The Australian government’s defence strategic update, published last year, warned of rising tensions between China and the US and said high-intensity conflict in the Indo-Pacific was “less remote than in the past”.

The document included only a passing reference to climate change, saying threats to human security “will be compounded by population growth, urbanisation and extreme weather events in which climate change plays a part”.

Barrie said he believed the foreign minister, Marise Payne, and the defence minister, Peter Dutton, were “led by their US counterparts” to include extensive comments about climate change in a joint statement issued after the annual Ausmin talks in Washington DC last month.

The statement also stressed the 2020s as a “critical decade”, recognised “that the impacts of climate change at 1.5?C are much lower than at 2?C”, and acknowledged “the global security threat posed by climate change”. The US Department of Defense will now share its defence-related climate assessment tool with Australia.

Barrie said that development “reinforces the view that the other players around the globe are concerned about Australia’s position and they’re doing their best to try and get Australia to do more before Glasgow”.

While domestic political debate in Australia has largely focused on Morrison’s struggle to win support from the Nationals to firmly commit to net zero emissions by 2050, Barrie noted the need for deeper cuts this decade.

Barrie believes that should include strengthening Australia’s Tony Abbott-era pledge to reduce emissions by 26% to 28% by 2030 compared with 2005 levels.

The Australian Security Leaders Climate Group argues Australia needs to mobilise “all the resources necessary to reach zero emissions as fast as possible”, and Barrie said he believed the 2030 target should be more than 50%.

The comments come after a senior US climate official, Jonathan Pershing, said in August Australia should be considering a 50% cut by 2030, given the urgency of the threat posed by global heating.

Barrie said the Australian government should look at the climate crisis in a similar way as the Covid-19 pandemic.

“What Covid is telling us is that everybody has to pull in the same direction, that it’s not good enough for half the people to be vaccinated and for half of the people not to be vaccinated,” Barrie said.

“It’s not good enough for people to say, ‘it doesn’t actually matter what I do, I’ll do what I damn well like, but everybody else better behave themselves’. Because we are all on the planet together – we’re all on earth together.
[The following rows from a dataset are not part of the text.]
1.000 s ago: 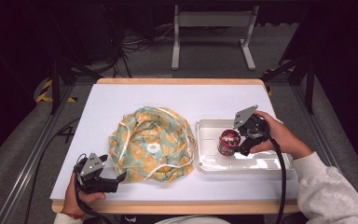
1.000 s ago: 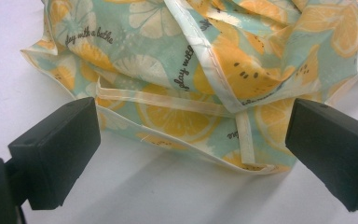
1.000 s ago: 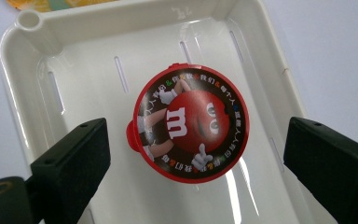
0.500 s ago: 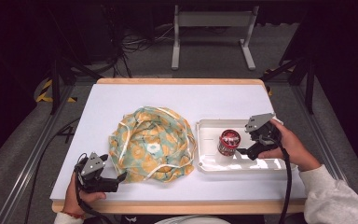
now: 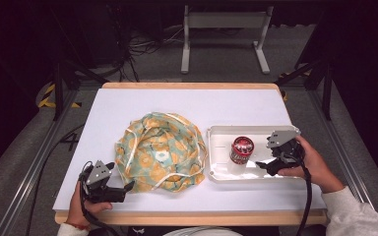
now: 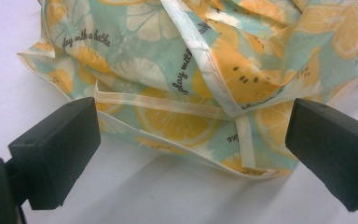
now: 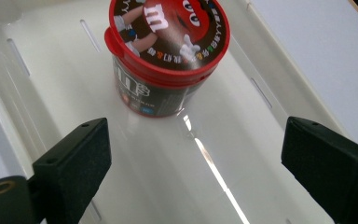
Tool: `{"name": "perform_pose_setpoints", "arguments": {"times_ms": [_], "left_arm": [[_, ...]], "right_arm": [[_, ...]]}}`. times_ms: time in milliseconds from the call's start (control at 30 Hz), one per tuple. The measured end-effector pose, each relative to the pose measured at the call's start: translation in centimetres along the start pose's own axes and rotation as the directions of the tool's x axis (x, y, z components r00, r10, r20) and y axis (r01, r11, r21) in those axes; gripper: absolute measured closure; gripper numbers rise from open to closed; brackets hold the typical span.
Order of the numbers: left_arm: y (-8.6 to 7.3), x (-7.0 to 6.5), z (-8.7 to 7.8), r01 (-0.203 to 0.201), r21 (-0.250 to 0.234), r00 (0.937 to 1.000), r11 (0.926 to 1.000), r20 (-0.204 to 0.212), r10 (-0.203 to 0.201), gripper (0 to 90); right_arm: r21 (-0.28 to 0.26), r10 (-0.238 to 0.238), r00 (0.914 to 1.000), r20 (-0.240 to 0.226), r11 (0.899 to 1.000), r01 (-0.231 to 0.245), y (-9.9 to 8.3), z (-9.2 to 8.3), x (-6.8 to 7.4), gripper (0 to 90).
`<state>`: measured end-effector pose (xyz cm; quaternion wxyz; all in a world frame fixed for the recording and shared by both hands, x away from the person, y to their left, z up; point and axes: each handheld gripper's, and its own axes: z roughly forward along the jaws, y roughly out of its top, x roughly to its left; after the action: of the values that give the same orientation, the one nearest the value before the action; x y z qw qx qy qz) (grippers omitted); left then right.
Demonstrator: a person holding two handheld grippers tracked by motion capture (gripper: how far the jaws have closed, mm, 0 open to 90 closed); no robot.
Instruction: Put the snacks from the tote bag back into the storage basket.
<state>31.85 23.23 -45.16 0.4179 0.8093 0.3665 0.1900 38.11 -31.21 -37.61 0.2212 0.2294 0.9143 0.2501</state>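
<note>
A short round tub (image 5: 241, 149) stands upright in a shallow white tray (image 5: 216, 174) on the right half of the white counter (image 5: 202, 105). The tub is glossy plastic, dark brown down its side with a red rim, and its flat lid (image 7: 168, 32) carries printed candy characters and a large white letter m. The tray is smooth, shiny plastic with rounded corners, low walls and narrow slots moulded into its floor.

The right hand-held gripper (image 5: 266, 166) sits low over the tray, just to the right of the tub and clear of it. Its two blocky matt black jaws stand wide, having just been narrowing a little, with only bare tray floor between them; the tub lies ahead of them in the right gripper view.

On the left half of the counter lies a crumpled cloth bag (image 5: 160, 150), thin soft fabric printed with yellow lemon slices on pale teal, edged with cream binding tape and small black lettering. The left hand-held gripper (image 5: 128, 188) rests at the counter's near left corner, jaws wide, pointing at the bag's folded hem (image 6: 177, 107), which lies close in front of them.
</note>
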Motion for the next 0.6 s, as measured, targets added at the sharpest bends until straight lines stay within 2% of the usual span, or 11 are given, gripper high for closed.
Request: {"name": "perform_pose_setpoints", "arguments": {"times_ms": [233,333,400,600], "left_arm": [[0.0,0.1,0.0,0.003,-0.001,1.0,1.0,0.001,-0.003,3.9],[-0.1,0.1,0.0,0.003,0.0,1.0,1.0,0.001,-0.003,3.9],[-0.1,0.1,0.0,0.005,0.0,1.0,1.0,0.0,-0.005,3.9],[-0.1,0.1,0.0,0.006,0.0,1.0,1.0,0.0,-0.006,3.9]], "right_arm": [[-0.025,0.04,0.9986,0.035,0.999,-0.039,-1.3,0.0,0.2,7.8],[-0.055,0.07,0.9971,0.028,0.996,-0.069,-2.1,-0.2,0.3,7.7],[-0.072,0.092,0.9947,0.044,0.993,-0.089,-2.6,-0.4,0.3,7.9],[-0.088,0.09,0.9937,0.067,0.993,-0.084,-3.7,-0.9,0.6,8.0]]}}
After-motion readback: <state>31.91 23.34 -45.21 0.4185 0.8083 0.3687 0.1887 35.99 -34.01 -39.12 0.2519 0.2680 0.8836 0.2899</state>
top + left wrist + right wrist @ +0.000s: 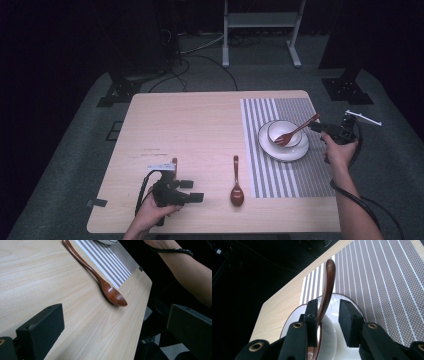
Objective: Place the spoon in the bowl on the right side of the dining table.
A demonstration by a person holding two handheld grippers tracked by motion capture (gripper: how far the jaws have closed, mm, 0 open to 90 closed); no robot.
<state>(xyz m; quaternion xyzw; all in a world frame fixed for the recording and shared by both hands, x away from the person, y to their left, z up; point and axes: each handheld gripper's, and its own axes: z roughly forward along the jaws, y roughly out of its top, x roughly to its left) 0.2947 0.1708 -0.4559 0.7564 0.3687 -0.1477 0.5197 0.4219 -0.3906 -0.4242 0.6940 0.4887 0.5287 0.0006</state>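
Note:
A brown wooden fork (295, 132) leans in a white bowl (280, 127) that stands on a white plate (283, 152) on the striped placemat (300, 175). My right gripper (316, 126) is at the fork's handle end. In the right gripper view the handle (329, 282) stands between the parted jaws of that gripper (329, 308), against the left pad and clear of the right one, above the bowl (329, 337). A wooden spoon (236, 187) lies on the bare table just left of the mat. My left gripper (191, 190) rests open near the front edge, pointing at the spoon (110, 291).
The placemat (110, 262) covers the table's right third, up to its right edge. The person's right forearm (185, 267) reaches in over the front right corner. A metal stand (260, 30) and cables are on the floor behind the table. A dark tape piece (96, 203) sits at the front left corner.

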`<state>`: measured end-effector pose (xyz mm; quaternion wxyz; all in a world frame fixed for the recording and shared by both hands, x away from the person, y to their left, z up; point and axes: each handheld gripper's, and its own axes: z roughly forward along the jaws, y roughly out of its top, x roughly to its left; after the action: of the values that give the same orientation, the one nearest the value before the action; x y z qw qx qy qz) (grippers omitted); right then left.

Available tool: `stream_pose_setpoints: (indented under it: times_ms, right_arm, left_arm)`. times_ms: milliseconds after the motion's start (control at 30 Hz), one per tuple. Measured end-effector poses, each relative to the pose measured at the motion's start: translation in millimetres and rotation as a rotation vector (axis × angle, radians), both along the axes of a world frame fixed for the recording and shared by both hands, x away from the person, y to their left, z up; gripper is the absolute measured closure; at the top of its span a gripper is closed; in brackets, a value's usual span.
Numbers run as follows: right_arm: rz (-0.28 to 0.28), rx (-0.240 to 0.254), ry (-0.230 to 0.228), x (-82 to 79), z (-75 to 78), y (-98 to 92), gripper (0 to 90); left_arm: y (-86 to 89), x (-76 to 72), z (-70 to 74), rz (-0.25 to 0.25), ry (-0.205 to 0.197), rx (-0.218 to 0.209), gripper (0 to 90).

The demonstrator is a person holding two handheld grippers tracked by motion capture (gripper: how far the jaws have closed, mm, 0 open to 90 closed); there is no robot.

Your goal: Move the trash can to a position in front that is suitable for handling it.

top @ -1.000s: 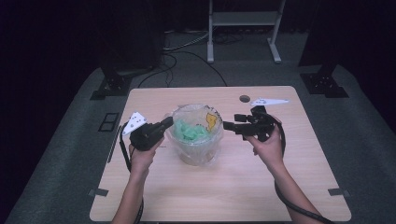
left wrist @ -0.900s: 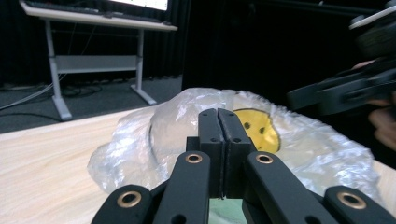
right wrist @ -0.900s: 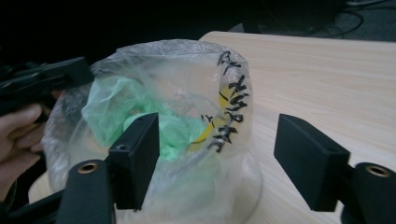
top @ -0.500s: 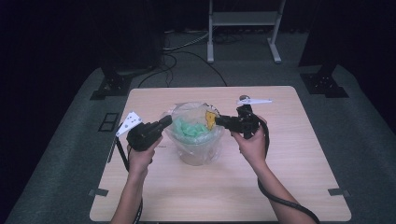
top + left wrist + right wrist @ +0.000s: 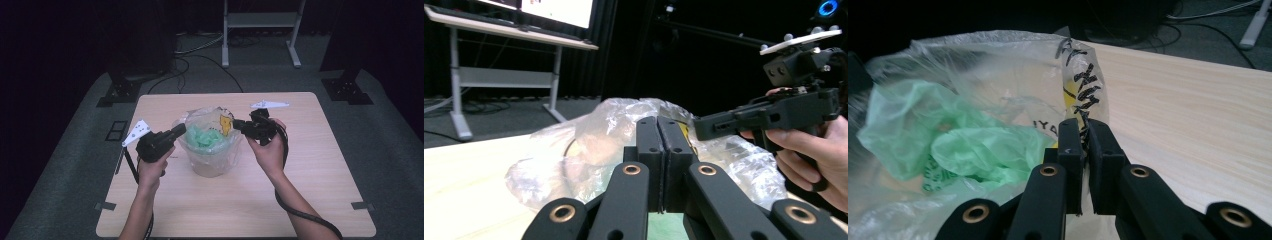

And on climate change and on dealing with the pandemic, we need to all pull together.”

Morrison signalled to a group of metropolitan Liberals during a private briefing last week that he wanted to reach an agreement before Glasgow on both a policy roadmap and a 2050 net zero target, although some in the Nationals remain opposed.

The Morrison government is facing renewed calls to lift its more immediate climate goals, after New South Wales last week became the third state to set a target of cutting emissions roughly in half by the end of the decade compared with 2005 levels.

Such a target is consistent with what scientists say is necessary for the developed world to live up to the goals of the Paris agreement.